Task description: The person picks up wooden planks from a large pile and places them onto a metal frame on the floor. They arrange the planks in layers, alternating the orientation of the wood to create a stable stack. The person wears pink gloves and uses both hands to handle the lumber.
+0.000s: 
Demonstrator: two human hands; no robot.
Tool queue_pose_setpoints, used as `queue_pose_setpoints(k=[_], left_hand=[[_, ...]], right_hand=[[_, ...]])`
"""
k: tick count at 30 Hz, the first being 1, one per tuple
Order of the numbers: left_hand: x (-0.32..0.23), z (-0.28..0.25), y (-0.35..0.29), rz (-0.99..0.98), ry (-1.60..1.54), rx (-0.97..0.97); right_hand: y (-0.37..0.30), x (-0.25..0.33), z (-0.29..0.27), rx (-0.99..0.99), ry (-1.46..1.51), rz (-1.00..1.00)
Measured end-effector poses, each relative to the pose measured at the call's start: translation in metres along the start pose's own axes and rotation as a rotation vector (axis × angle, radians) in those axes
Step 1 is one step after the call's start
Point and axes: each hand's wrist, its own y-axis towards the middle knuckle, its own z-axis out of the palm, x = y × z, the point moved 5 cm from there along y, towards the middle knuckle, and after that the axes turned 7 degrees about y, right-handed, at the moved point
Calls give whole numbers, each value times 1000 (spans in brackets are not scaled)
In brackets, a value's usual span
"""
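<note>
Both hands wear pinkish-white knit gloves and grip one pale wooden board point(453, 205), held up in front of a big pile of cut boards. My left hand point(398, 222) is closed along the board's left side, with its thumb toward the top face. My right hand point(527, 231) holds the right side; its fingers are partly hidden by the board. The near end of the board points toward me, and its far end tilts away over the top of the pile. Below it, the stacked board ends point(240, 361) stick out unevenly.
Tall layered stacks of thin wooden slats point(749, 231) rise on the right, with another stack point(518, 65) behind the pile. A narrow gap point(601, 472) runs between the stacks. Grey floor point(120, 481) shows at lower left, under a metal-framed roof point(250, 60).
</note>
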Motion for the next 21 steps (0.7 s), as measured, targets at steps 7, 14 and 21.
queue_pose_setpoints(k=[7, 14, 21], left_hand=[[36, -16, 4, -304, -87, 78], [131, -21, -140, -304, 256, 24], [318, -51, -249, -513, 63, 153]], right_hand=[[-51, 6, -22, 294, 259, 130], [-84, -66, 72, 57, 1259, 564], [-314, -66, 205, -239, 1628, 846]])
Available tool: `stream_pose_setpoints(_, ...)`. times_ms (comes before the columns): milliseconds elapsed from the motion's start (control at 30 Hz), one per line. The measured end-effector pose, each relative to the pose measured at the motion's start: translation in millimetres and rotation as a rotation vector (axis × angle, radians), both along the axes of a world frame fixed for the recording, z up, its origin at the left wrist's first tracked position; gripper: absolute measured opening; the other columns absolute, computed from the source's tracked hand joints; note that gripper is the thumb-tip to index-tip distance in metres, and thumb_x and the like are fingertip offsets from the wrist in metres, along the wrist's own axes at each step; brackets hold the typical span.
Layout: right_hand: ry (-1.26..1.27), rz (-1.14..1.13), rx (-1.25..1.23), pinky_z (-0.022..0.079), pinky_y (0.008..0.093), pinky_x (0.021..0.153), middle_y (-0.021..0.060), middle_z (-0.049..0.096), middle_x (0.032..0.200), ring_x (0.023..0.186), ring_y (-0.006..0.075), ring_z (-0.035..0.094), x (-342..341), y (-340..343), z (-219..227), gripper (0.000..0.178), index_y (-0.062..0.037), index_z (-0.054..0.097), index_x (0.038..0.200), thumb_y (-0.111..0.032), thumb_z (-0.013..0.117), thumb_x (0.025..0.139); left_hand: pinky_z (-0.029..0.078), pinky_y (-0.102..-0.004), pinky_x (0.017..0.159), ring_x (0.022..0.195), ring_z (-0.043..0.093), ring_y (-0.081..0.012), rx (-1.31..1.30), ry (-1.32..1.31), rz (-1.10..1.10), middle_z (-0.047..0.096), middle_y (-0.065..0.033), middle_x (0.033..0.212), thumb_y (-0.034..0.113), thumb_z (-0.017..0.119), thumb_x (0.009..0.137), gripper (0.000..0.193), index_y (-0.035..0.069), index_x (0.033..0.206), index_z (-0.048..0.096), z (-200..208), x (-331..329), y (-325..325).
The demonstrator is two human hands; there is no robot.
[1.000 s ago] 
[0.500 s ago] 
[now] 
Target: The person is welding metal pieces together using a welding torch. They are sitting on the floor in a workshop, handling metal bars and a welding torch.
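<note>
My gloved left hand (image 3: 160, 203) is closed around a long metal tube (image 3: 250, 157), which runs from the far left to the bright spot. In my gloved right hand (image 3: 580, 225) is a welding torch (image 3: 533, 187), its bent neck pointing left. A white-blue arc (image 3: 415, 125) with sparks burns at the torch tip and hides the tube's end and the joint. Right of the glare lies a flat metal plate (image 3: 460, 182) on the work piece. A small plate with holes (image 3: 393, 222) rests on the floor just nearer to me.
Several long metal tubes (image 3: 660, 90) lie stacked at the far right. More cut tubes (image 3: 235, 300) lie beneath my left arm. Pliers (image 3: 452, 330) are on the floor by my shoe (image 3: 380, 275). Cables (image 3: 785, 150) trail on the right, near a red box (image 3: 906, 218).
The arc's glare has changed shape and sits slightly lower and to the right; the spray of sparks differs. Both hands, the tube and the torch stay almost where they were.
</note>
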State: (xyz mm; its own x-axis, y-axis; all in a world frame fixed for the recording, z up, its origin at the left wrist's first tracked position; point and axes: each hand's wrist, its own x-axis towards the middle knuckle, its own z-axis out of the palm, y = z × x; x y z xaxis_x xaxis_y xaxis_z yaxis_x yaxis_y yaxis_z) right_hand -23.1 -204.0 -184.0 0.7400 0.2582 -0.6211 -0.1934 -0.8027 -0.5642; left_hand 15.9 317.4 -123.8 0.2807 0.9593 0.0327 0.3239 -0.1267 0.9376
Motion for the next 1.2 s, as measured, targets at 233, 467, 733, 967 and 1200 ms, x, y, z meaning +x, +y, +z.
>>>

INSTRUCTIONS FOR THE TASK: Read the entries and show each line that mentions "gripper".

ANSWER SPACE:
Available tool: `stream_pose_setpoints(_, ...)`. times_ms (comes before the columns): milliseconds elapsed from the motion's start (control at 30 Hz), one per line. The measured end-effector pose, each relative to the pose measured at the motion's start: translation in millimetres and rotation as a rotation vector (axis × angle, radians), both along the axes of a world frame fixed for the recording, z up, its origin at the left wrist's first tracked position; gripper: absolute measured opening; the other columns absolute, computed from the source's tracked hand joints; note that gripper is the thumb-tip to index-tip distance in metres, and thumb_x and the like are fingertip offsets from the wrist in metres, along the wrist's own axes at each step; brackets hold the typical span.
Layout: right_hand: ry (-1.26..1.27), rz (-1.14..1.13), rx (-1.25..1.23), pinky_z (-0.022..0.079), pinky_y (0.008..0.093), pinky_x (0.021..0.153), middle_y (-0.021..0.060), middle_z (-0.049..0.096), middle_x (0.032..0.200), ring_x (0.023..0.186), ring_y (-0.006..0.075), ring_z (-0.035..0.094), x (-342..341), y (-340..343), z (-219..227), gripper (0.000..0.178), index_y (-0.062..0.037), index_z (-0.054..0.097), index_x (0.038..0.200), thumb_y (-0.111..0.032), thumb_z (-0.013..0.117), thumb_x (0.025..0.139); left_hand: pinky_z (-0.029..0.078), pinky_y (-0.102..-0.004), pinky_x (0.017..0.159), ring_x (0.022..0.195), ring_z (-0.043..0.093), ring_y (-0.081..0.012), rx (-1.31..1.30), ry (-1.32..1.31), rz (-1.10..1.10), middle_z (-0.047..0.096), middle_y (-0.065..0.033), middle_x (0.033..0.212), thumb_y (-0.034..0.113), thumb_z (-0.017..0.119), thumb_x (0.009..0.137), gripper (0.000..0.193), index_y (-0.035..0.069), index_x (0.033..0.206), index_z (-0.048..0.096), z (-200..208), x (-331..329), y (-325..325).

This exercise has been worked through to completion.